__WHAT YOU ARE ASKED TO DO__:
Number of lines with "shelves" in the data: give that figure by itself.

-- -- --

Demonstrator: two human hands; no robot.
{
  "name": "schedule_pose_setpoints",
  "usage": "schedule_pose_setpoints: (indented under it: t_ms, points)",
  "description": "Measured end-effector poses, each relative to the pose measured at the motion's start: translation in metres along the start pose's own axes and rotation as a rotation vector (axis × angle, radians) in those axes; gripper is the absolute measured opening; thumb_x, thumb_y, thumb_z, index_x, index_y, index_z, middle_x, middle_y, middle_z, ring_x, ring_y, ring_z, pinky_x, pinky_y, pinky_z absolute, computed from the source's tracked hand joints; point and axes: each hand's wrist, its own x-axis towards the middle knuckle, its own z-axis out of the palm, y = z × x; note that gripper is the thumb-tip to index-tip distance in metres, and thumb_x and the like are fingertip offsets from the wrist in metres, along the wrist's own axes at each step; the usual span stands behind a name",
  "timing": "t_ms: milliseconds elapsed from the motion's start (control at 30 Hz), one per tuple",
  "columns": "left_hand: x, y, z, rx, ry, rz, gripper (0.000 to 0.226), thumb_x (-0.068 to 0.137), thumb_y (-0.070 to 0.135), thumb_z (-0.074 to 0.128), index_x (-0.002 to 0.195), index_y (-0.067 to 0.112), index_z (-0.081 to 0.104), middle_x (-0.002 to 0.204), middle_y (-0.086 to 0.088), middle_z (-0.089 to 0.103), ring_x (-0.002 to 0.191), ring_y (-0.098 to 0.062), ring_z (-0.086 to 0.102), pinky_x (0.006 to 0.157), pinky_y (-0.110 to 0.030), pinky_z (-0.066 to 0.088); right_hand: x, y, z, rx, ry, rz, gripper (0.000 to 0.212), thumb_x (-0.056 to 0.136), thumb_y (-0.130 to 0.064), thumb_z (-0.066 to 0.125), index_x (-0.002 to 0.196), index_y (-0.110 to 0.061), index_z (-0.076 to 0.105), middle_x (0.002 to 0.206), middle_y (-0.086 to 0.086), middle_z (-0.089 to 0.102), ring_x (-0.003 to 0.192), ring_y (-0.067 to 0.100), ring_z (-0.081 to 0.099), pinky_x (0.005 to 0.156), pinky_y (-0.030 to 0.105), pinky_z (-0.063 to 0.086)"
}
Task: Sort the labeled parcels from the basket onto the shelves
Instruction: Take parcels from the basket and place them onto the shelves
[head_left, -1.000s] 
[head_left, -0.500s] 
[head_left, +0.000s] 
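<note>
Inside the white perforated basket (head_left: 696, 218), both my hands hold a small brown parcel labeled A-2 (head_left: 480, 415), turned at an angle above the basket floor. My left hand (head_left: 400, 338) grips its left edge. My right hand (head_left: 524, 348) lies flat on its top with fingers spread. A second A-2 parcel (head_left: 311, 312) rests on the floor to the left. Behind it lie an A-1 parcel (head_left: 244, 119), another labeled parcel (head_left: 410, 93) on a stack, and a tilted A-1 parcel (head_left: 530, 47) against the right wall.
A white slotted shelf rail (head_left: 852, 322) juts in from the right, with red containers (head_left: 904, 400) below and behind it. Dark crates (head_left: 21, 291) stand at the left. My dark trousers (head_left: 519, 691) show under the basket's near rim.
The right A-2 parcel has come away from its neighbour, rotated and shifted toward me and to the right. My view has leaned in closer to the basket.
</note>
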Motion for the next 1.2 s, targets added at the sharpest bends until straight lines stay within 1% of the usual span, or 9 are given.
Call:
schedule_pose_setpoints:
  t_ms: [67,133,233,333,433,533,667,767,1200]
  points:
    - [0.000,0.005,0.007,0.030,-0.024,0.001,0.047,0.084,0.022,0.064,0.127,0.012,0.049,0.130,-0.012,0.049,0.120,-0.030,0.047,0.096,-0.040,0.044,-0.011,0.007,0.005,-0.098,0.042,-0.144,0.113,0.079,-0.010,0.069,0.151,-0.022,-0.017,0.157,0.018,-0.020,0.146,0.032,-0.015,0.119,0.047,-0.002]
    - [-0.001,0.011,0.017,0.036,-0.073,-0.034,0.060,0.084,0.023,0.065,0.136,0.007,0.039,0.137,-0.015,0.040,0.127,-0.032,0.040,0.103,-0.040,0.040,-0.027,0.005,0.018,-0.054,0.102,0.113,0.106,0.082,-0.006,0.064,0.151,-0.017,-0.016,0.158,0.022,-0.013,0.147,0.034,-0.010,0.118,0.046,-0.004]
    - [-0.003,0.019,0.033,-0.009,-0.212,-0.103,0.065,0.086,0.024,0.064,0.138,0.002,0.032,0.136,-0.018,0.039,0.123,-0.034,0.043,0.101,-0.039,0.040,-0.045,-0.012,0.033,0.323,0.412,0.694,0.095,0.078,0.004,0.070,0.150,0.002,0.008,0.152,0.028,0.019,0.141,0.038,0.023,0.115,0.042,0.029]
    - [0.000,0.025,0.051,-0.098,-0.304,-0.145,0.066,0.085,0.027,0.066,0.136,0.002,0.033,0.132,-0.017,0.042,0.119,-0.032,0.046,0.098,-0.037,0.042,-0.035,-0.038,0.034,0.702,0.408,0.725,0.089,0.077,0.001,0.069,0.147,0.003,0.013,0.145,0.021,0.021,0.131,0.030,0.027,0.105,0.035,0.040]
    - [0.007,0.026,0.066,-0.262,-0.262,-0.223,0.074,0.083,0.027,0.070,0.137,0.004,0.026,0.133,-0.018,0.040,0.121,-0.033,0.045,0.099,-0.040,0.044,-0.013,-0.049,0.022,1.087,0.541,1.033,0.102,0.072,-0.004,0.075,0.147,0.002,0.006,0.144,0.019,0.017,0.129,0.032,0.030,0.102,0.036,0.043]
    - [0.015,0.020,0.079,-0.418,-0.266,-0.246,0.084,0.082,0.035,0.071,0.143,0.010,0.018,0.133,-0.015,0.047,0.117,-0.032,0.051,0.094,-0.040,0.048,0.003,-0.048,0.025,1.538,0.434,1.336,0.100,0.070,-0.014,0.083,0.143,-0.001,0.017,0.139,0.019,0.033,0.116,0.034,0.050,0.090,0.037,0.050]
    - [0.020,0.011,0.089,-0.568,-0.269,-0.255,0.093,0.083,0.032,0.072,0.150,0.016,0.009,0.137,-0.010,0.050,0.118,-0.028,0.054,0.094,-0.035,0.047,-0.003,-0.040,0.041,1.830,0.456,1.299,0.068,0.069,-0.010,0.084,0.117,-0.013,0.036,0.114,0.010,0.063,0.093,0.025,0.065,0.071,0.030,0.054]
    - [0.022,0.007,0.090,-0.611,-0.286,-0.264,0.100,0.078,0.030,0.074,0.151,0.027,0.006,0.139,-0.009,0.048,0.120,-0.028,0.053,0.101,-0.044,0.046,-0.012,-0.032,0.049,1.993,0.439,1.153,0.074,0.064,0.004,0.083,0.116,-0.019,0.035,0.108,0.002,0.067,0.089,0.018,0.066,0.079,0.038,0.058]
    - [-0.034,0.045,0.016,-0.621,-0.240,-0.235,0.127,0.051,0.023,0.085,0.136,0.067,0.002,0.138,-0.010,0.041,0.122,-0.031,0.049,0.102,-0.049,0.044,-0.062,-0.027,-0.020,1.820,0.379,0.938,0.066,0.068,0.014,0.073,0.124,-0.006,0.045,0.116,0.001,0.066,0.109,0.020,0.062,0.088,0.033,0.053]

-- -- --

__FINISHED TASK__:
2